ULI reviews Midlands and Lowcountry development
John Knott, Noisette Company, Charleston
The local chapter of the Urban Land Institute (ULI) met at Seawell’s last week to hear a talk by John Knott, president and founder of the Noisette Company, the developer of about 3,000 acres of former Navy Yard called the North Charleston Noisette Community. The project is a public–private partnership with the City of North Charleston.
Knott is a third generation builder and developer, according to the Noisette Web site, and he has extensive experience in the holistic development of planned communities, sustainable development, Green buildings, commercial offices, hotels, and renovation and restoration of historic properties and urban revitalization. Knott and his family came from the Baltimore/Washington area to live in Charleston about 15 years ago.
Recently Knott served as CEO and managing director of the 1,206–acre Dewees Island community near Charleston, an oceanfront island retreat dedicated to environmental preservation and recognized as one of the leading eco–friendly residential developments in the world. In 2001, Dewees won the ULI’s Award for Excellence. The ULI has about 34,000 members worldwide, and in S.C. there are 560 members. The importance of continuing education through the ULI for S.C.’s players in the real estate development field, all aspects of land use, was emphasized by Knott when he reminded the audience at Seawell’s to expect the popu- lation of S.C. to grow by another 1.5 million people by 2030.

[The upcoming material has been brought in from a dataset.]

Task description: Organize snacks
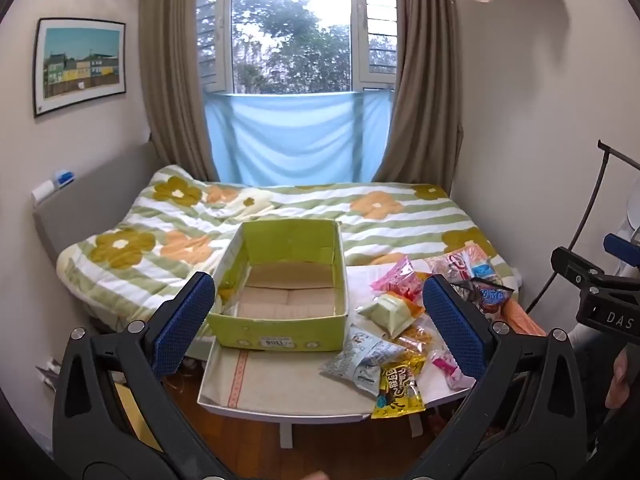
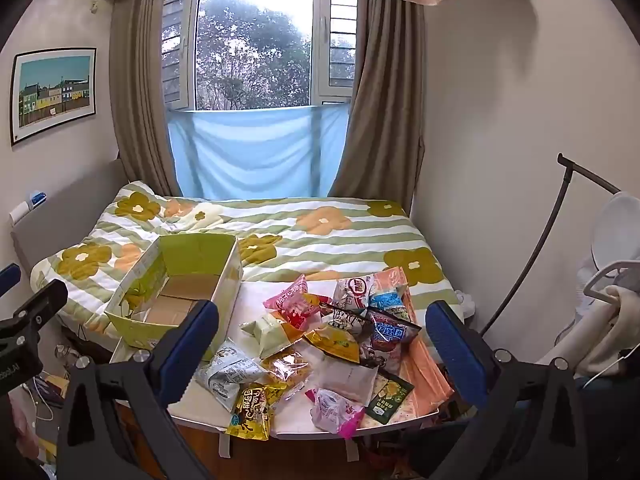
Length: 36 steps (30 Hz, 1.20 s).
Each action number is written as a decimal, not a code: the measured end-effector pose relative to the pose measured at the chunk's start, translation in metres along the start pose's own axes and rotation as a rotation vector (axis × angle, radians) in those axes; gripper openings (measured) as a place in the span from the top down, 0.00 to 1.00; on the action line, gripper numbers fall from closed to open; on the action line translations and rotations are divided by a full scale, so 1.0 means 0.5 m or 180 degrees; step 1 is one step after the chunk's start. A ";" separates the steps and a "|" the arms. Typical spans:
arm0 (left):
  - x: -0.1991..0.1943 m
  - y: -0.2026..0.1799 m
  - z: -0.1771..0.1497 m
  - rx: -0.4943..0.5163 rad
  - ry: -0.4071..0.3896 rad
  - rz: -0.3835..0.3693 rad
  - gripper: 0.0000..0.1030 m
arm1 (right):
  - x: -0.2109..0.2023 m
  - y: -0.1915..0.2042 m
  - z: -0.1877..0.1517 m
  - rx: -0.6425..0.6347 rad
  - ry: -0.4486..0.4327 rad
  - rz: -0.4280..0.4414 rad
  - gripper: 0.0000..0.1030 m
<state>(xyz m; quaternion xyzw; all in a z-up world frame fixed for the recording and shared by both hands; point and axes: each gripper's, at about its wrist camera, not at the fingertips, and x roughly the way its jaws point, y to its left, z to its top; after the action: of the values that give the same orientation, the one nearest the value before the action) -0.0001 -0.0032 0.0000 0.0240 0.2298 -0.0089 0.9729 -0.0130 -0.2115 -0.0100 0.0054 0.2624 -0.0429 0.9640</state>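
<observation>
One empty box (image 1: 280, 280), two open tools (image 1: 320, 312) (image 2: 320, 344).

Between the left gripper's (image 1: 320, 322) blue pads sits a lime-green box (image 1: 280, 330), plain brown card inside. Beyond both grippers the quilt (image 2: 340, 236) runs in green and white stripes, with olive and orange flowers. Between the right gripper's (image 2: 320, 350) pads the snack packets (image 2: 320, 344) mix pink, yellow, pale green and grey-blue. Farther off, a sky-blue cloth (image 2: 256, 152) hangs between taupe curtains (image 2: 384, 112).
</observation>
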 end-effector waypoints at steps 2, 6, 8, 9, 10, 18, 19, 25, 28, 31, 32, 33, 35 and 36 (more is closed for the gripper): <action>-0.003 -0.006 0.000 0.0024 -0.0014 0.0023 0.00 | 0.001 0.000 0.000 0.0008 -0.0001 0.0006 0.00; 0.007 0.008 -0.004 -0.0075 0.0037 -0.0082 0.00 | 0.002 -0.001 0.000 0.0017 0.0008 0.0009 0.00; 0.006 0.010 -0.003 -0.0086 0.0038 -0.0081 0.00 | 0.003 -0.001 -0.001 0.0020 0.0011 0.0014 0.00; 0.009 0.009 0.004 -0.0077 0.0050 -0.0067 0.00 | 0.002 -0.001 -0.001 0.0020 0.0009 0.0016 0.00; 0.011 0.010 0.003 -0.0069 0.0062 -0.0060 0.00 | 0.003 -0.001 -0.001 0.0021 0.0016 0.0016 0.00; 0.014 0.007 0.005 -0.0041 0.0103 -0.0040 0.00 | 0.003 -0.002 -0.001 0.0033 0.0023 0.0017 0.00; 0.014 0.007 0.004 -0.0041 0.0102 -0.0041 0.00 | 0.003 -0.002 -0.001 0.0034 0.0025 0.0018 0.00; 0.014 0.006 0.001 -0.0046 0.0110 -0.0042 0.00 | 0.004 -0.002 -0.002 0.0037 0.0028 0.0020 0.00; 0.016 0.004 0.001 -0.0035 0.0120 -0.0027 0.00 | 0.010 -0.005 0.000 0.0043 0.0030 0.0022 0.00; 0.019 0.002 0.002 -0.0035 0.0132 -0.0029 0.00 | 0.015 -0.006 -0.001 0.0042 0.0036 0.0024 0.00; 0.019 0.002 0.002 -0.0031 0.0136 -0.0026 0.00 | 0.016 -0.006 -0.001 0.0039 0.0039 0.0023 0.00; 0.020 0.001 0.002 -0.0027 0.0139 -0.0017 0.00 | 0.018 -0.008 -0.002 0.0037 0.0041 0.0025 0.00; 0.021 -0.001 0.001 -0.0019 0.0143 -0.0007 0.00 | 0.016 -0.007 -0.001 0.0036 0.0040 0.0026 0.00; 0.022 -0.002 0.001 -0.0018 0.0148 -0.0004 0.00 | 0.017 -0.007 -0.001 0.0036 0.0044 0.0025 0.00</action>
<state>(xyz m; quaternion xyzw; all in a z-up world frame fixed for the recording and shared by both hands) 0.0099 -0.0040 -0.0045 0.0212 0.2524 -0.0084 0.9674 -0.0065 -0.2156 -0.0145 0.0122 0.2687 -0.0405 0.9623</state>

Mayor Elise Parton, City of Cayce
The choice for S.C.’s future is between growth by choice or growth by chance, the latter being the norm. Knott structured growth predictions with three main points: (1) Put together a blueprint for growth — plan, plan, plan. (2) Keep the entire state together, avoiding backstabbing among the Lowcountry, the Midlands, and the Upstate. (3) Culture a new leadership class to take charge.

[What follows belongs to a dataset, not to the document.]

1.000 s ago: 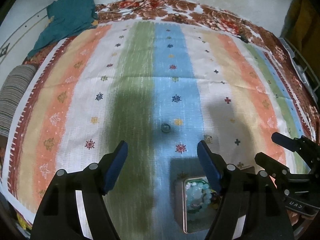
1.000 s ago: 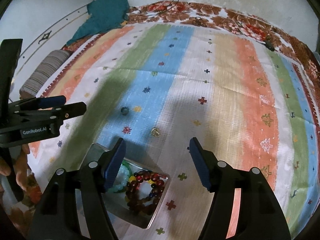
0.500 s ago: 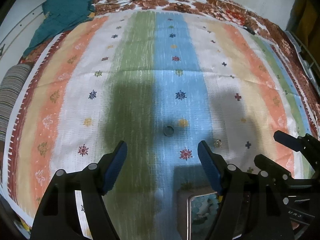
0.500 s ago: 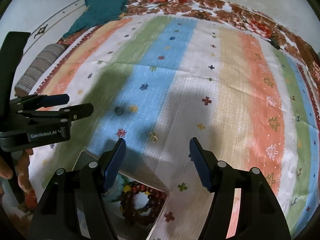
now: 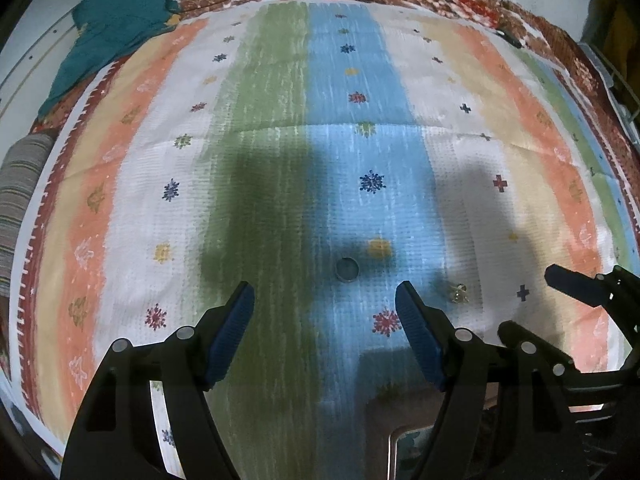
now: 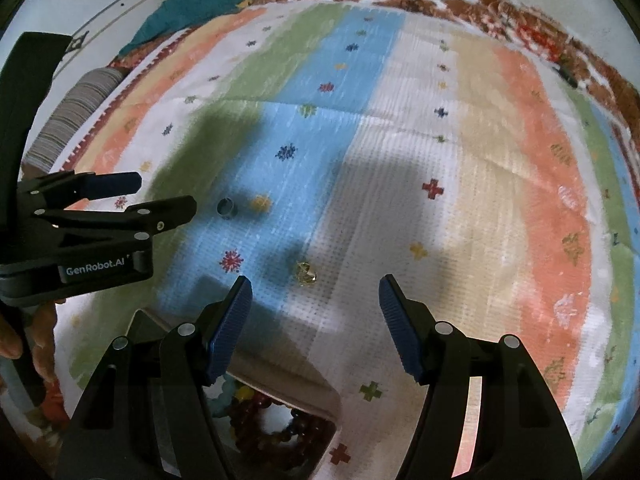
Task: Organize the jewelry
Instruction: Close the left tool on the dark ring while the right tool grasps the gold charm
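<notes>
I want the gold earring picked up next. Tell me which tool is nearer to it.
Right. The right tool hangs just short of the gold earring; the left tool faces the dark ring beside it.

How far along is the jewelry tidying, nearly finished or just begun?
Partly done. Beaded bracelets already lie in the metal tin. Nothing is in hand: the left gripper and right gripper are both open and empty. Left to do: the dark ring and the small gold piece are loose on the striped cloth, each just ahead of a gripper.
</notes>
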`<state>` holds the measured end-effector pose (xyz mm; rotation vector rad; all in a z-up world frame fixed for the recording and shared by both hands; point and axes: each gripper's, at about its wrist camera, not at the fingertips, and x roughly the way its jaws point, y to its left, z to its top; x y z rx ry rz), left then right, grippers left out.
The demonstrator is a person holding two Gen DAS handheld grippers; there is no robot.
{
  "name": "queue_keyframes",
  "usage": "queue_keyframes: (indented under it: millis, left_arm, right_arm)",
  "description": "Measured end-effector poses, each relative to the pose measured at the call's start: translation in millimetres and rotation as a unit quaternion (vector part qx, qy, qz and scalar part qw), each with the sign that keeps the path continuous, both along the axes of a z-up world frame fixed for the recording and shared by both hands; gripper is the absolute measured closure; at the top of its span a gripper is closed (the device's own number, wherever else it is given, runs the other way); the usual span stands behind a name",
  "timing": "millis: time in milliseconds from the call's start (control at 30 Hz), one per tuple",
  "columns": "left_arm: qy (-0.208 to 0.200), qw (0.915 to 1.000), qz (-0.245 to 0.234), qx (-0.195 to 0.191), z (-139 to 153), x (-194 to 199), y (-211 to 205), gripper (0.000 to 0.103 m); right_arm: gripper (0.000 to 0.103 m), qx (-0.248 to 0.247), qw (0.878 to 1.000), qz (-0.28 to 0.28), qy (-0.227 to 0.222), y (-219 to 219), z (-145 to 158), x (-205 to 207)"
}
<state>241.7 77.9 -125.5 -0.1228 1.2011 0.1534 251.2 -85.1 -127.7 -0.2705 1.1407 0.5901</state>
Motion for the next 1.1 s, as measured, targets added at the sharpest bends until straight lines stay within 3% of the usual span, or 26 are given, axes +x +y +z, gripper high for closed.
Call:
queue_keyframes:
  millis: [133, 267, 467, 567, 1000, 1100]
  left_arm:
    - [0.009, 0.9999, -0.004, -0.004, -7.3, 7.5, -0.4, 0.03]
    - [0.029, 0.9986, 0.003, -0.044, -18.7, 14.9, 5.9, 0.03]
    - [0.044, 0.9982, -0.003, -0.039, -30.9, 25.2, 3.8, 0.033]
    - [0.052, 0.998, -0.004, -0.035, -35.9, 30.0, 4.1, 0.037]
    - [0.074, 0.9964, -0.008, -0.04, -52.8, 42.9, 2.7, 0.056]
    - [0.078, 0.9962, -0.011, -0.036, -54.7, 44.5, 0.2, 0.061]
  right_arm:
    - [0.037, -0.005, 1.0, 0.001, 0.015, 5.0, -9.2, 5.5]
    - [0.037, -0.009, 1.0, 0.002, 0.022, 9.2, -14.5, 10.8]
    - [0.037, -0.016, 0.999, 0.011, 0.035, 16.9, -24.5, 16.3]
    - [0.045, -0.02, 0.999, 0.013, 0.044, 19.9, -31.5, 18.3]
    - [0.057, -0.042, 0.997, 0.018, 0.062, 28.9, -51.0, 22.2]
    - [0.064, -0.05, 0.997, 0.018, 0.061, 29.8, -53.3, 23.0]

Knott worried the Bull Street property, once occupied by the Department of Mental Health, was not going through adequate planning stages with its surrounding stakeholders. To illustrate how not to do it, he criticized the development, or lack thereof, of Ground Zero eight years after 9/11/2001. He then brought his illustration home with observations over Five Points and what was proposed compared to what is getting built.
As spiritual entrepreneurs, a different name for developers, Knott’s cohorts understand Aristotle’s definition for the term “politics”: the art of living together.
In his company’s 3,000– acre North Charleston Noisette Community, Knott said, between 2001 and today, the project lured $1 billion in public and private investment. Housing market value rose from $54/sq. ft. to $170, and land value rose from $40,000/acre to $500,000. There are now 80 additional companies in the project with 2,500 new employees.
Grant Jackson of the Greater Columbia Chamber of Commerce emceed a panel discussion following Knott’s talk. The panel consisted of Alan Kahn (M.B. Kahn Construction and Kahn Development, both firms behind the Village at Sandhills), Mayor Elise Parton of Cayce, Bessie Watson (senior auditor of the State Budget and Control Board and president of the Columbia Council of Neighborhoods), and Bobby Fuller (real estate attorney).
Kahn led off by warning the audience to always build trust in the planning and development stages. He reiterated Knott’s push for a younger leadership coming up, carrying education and ideas and recent experience to reshape the process and the product.
One of Mayor Parton’s challenges in planning the approach to downtown Columbia from the airport was to join forces with the adjacent towns to coordinate upgrades on both sides of the streets.
Watson offered her expertise from her time with neighborhood organizations, particularly along South Edisto.
Fuller, the attorney, warned of hidden traps and land mines always found at the wrong time and the wrong place if the land use and the law were not speaking in the same tongues throughout the process.
Audience member Fred Delk, head of the Columbia Development Corporation, saluted the keynote speaker, the emcee, the panel and his fellow members of the audience, concluding more regular gatherings of the local chapter of ULI were absolutely necessary.
Elliott Powell, also in the audience, is president of First- Sun, but he is also head of the Gill’s Creek Watershed group, which covers a lot of ground from northeast Columbia to the Congaree River. And through the people working with him on the Gills’ Creek Watershed conferences, he is able to direct an impressive impact for the entire distance of the water’s flow, regardless of political boundaries.
Emcee Jackson was too polite to share the observation that in the room there was not one member of Columbia City Council.